I didn’t want to go out there. “I should go out there.”
“Hey,” Hayes said as I started to stand up and regain my bearings. “Are you all right?”
I shrugged even though I didn’t know if he could see me. “I don’t know. One minute he was here. He was talking and breathing and living, and then someone I’ve never seen tells me he’s gone. It feels like a lie right now, like it can’t be possible.”
“Well, it’s not a lie, Kenz.” His voice was tinged with anger, but I didn’t think he was angry with me.
“I know. I’m so sorry.”
He let out a loud sigh, then said, “Come on, I’ll walk back with you.” He cracked the door and light slipped into the room, illuminating everything. I walked past him as he opened the door. His hand just barely brushed the small of my back as I passed, gently guiding me through the door. My breath halted as my lungs seized. It had been two years, almost to the hour, since I’d felt Hayes’s hands on me, and I’d forgotten their power, forgotten the way they’d lit me on fire. I’d never forgotten how guilty his hands had made me feel, but nothing could have prepared me for the shame of liking his hands on me in the wake of his brother’s death.

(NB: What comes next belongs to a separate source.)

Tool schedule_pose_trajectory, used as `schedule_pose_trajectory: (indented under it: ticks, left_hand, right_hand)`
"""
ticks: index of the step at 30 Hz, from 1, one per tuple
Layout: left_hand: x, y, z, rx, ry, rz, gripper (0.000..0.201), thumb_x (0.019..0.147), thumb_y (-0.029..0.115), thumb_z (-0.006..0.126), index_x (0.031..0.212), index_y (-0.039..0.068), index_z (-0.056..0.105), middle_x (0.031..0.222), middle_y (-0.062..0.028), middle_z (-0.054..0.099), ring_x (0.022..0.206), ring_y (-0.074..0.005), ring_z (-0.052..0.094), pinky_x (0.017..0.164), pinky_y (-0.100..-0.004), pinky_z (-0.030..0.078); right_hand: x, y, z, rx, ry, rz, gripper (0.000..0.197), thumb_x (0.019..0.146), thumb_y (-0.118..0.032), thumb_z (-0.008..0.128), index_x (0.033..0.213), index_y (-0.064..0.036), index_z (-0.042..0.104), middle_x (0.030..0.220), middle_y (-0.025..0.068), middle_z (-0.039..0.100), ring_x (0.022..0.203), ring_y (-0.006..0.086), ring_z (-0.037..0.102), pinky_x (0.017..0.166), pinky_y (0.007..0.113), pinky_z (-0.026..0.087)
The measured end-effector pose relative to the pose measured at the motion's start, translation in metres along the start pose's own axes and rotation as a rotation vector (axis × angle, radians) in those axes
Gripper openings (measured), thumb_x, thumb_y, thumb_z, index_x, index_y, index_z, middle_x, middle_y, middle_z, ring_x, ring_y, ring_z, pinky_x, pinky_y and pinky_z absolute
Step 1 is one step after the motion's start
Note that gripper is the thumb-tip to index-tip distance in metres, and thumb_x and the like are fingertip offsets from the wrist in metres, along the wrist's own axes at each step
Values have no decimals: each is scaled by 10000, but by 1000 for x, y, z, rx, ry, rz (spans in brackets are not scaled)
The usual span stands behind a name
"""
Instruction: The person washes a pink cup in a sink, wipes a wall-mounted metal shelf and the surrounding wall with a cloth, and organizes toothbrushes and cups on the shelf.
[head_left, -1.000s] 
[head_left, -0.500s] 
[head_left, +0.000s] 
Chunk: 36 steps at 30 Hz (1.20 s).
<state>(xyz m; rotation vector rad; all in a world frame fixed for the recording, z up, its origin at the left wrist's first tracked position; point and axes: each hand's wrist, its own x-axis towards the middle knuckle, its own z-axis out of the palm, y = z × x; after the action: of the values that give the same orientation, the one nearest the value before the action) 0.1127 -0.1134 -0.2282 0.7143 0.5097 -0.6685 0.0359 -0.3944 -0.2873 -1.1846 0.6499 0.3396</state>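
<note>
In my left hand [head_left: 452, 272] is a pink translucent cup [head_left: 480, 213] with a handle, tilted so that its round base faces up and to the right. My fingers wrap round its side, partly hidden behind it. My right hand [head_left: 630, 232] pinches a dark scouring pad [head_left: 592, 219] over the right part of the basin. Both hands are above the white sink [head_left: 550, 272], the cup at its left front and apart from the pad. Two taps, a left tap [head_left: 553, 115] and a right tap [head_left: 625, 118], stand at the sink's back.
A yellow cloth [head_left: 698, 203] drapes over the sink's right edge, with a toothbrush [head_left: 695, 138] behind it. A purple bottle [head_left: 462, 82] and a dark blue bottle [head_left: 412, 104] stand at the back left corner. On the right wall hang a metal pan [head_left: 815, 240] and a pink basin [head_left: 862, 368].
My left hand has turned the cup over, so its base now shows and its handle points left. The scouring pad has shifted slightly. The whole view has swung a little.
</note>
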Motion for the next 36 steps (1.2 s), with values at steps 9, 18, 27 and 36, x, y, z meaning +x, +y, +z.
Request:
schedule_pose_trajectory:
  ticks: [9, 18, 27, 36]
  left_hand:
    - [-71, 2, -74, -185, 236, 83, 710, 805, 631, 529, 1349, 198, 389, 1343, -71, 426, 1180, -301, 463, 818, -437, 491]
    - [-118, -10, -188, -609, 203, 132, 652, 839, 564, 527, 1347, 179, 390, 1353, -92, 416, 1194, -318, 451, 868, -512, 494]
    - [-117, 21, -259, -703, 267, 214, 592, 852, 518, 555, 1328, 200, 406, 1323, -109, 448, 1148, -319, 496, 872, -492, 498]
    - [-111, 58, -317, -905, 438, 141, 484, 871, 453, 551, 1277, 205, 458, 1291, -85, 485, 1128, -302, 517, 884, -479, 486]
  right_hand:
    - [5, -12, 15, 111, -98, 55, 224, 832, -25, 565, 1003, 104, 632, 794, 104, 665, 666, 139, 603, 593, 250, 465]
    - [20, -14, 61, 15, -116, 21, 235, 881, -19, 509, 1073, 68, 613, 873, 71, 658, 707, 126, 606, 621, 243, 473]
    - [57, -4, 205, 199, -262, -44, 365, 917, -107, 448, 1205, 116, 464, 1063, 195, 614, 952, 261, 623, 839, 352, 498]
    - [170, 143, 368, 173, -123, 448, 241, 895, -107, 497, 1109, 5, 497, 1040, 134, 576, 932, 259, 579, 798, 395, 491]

I hated myself in that moment.
We walked into the living room and I saw my parents and Mrs. Wallace sitting around the table in the dining room attached to the kitchen. They all had coffee mugs sitting in front of them, and used tissues were scattered on the table.
“McKenzie,” Mrs. Wallace said, standing and opening her arms to me. I let her hug me, but honestly I was afraid I’d break her. She sounded fragile and I wasn’t sure how she managed to seem so put together. “Are you okay, sweetheart?”
“I don’t know,” I replied honestly.
“You scared us, baby,” my mom said, giving me a sad smile.
I took in a deep breath, then let it out, not sure what I was supposed to say next. I wasn’t even sure where we all went from here. I took one of the empty seats around the table. “I can’t believe this is happening.”
“I don’t think any of us have really processed this yet,” my dad offered. “But it’s important that Chelsea and Hayes know we’re here for them.” He looked at Hayes, who had stopped in the kitchen and was now leaning back against the counter, arms crossed over his chest. “I’m serious, Hayes. You need anything at all, you call us. That goes for you too, Chelsea.” Hayes gave a very slight nod of his head, indicating he’d heard my dad, but giving nothing else away, while Mrs. Wallace gave the saddest weakest smile I’d ever seen. She looked terrible, exactly how I’d imagine a woman who’d just been told her husband and son were dead would look.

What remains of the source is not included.